Similarly, “making offensive comments about gay or lesbian employees’ sexual orientation after they request leave to care for their same-sex spouse, partner, or ex-partner, who has COVID-19 symptoms” constitutes harassment.
It is also harassment to set unrealistic deadlines or to overwork employees because of their protected class, if they take time off to take care of a loved one with COVID-19. It is discrimination to ask whether it is “worth the risk” to keep an older employee, given the increased risk of COVID-19 infection among older people.
The Benefits of Flexibility
According to the EEOC, employers can benefit from allowing employees flexible schedules to allow for COVID-19 caregiving. Specifically, the EEOC says that
Numerous studies have found that flexible workplace policies enhance employee productivity, reduce absenteeism, reduce costs, and appear to positively affect profits. They also aid recruitment and retention efforts, allowing employers to retain a talented, knowledgeable workforce and save the money and time that would otherwise have been spent recruiting, interviewing, selecting and training new employees.
The EEOC further recommends that employers “Develop, disseminate, and enforce a strong EEO policy that clearly addresses the types of conduct that might constitute unlawful discrimination against caregivers based on characteristics protected by federal anti-discrimination laws.” This includes writing a policy that clearly defines terms such as “caregiver” and “family member” to be inclusive of protected classes.

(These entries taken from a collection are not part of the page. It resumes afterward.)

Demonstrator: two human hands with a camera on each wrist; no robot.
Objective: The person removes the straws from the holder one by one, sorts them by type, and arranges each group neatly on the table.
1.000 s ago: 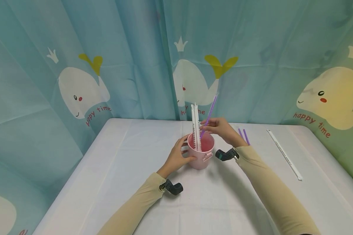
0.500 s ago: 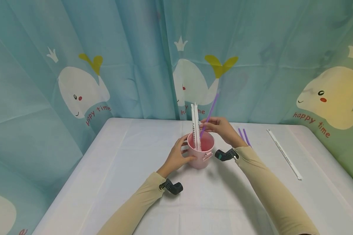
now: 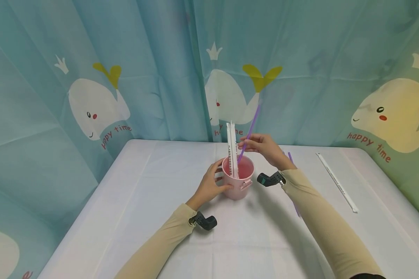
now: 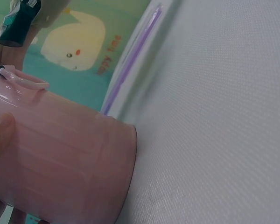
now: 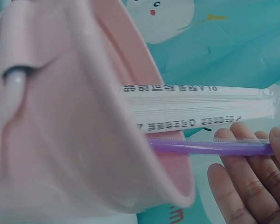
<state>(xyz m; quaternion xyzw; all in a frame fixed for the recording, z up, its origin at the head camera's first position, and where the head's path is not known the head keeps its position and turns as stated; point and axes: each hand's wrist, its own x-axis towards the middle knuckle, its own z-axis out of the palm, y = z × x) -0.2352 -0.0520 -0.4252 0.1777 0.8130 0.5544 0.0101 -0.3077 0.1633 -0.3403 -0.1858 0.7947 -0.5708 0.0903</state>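
Right now your right hand (image 3: 265, 149) pinches a purple straw (image 3: 253, 120) partway along its length, thumb against the fingers, while your left hand (image 3: 209, 186) grips the pink bucket (image 3: 235, 192), thumb on the near wall and fingers round its left side. The purple straw's lower end sits inside the bucket, and its long axis slants up from there, the top pointing right and away from you, toward the curtain (image 3: 160, 58). The bucket stands upright with its mouth up. Just left of your straw, white wrapped straws (image 3: 231, 135) rise almost vertically out of the same mouth, leaving only a narrow gap between them and your fingertips. Beyond the bucket you have a short strip of table (image 3: 251, 240) before the far edge; the surface stretches wider to the left and toward you. On your right, a loose purple straw (image 3: 290, 157) runs partly beneath your forearm, and a white straw (image 3: 336, 182) lies farther out, slanting toward the near right. The bucket is smooth, glossy and round, with a small handle (image 3: 246, 184) low on its rim facing you. Clear film sleeves your straw, printed wrappers cover the white ones, and fine-woven cloth covers the table.
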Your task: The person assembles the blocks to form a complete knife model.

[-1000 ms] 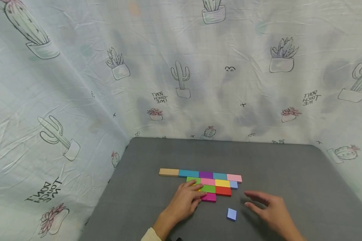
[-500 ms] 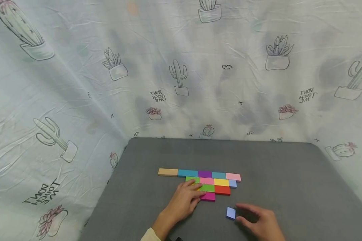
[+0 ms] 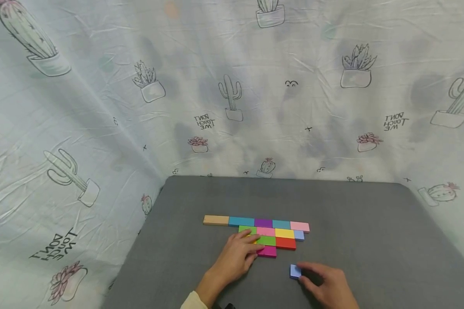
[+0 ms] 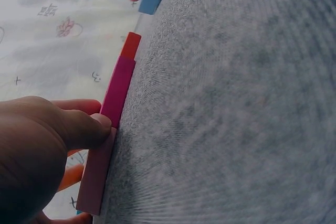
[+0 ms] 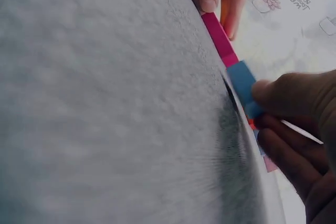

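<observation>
In the head view my right hand (image 3: 326, 283) pinches a small light-blue block (image 3: 294, 271) between thumb and fingertips, in front of the rows of blocks. The right wrist view shows the thumb on this blue block's near face (image 5: 241, 82); I cannot tell whether it is off the table. My left hand (image 3: 233, 257) rests with spread fingers over the left part of the front rows, hiding some blocks. Its thumb touches the seam between the magenta block (image 4: 118, 87) and a dull pink block (image 4: 97, 177) in the left wrist view. Beside its fingers lie green (image 3: 266, 240) and red (image 3: 286, 243) blocks.
The back row runs from a wooden-coloured block (image 3: 215, 220) to a pink block (image 3: 300, 226) on the right. A yellow block (image 3: 284, 233) and another light-blue block (image 3: 299, 235) lie before it. Cactus-printed cloth (image 3: 270, 120) surrounds the grey table (image 3: 355, 223).
My right hand has come leftward and down to the loose light-blue block and now pinches it. The left hand stays on the rows.
</observation>
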Tool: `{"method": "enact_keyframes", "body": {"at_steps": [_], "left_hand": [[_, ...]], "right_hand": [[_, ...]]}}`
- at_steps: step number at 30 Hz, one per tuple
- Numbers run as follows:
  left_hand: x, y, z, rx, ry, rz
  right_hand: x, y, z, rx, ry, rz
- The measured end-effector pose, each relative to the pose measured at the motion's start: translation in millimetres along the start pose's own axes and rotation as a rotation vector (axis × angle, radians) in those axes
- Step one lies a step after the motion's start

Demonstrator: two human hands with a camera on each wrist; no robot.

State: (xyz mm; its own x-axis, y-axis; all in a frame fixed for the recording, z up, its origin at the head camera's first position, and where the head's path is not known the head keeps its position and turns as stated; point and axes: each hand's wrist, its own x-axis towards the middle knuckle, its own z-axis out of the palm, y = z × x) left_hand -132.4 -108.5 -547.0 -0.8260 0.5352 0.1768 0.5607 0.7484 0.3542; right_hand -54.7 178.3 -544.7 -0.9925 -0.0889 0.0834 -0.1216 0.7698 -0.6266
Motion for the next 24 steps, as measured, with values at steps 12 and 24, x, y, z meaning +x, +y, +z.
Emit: {"method": "enact_keyframes", "body": {"at_steps": [12,24], "left_hand": [[-1.0,0.9,-1.1,0.006,-0.001,-0.005],[-1.3,-1.5,-1.3,0.008,0.007,0.014]], "right_hand": [[24.5,-15.7,-3.6,-0.021,0.077,-0.079],[48.1,-11.2,12.9,-0.074,0.073,-0.371]]}}
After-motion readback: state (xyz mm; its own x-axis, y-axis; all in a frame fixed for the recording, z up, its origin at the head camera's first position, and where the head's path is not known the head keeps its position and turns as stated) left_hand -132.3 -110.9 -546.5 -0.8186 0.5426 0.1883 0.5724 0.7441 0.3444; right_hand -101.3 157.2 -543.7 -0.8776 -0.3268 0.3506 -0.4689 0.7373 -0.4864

The policy can also provide examples of common stereotypes and types of discrimination that are to be avoided. The policy can also make clear that retaliation and harassment are not permitted, and provide examples. Upper management can then make sure that the policy is followed at all levels of the company, and that all employees are familiar with the anti-discriminatory policy of the company.
COVID-19 has led many employees to ask for time off to care for a loved one. Employers are not obligated by law to grant extra time off, but they can violate the law if they grant or refuse time off in a discriminatory manner, or if they harass employees who take time off. Employers are encouraged to be flexible with time off requests, as this can help retain workers. Employers are also encouraged to develop strong anti-discrimination policies and enforce them consistently.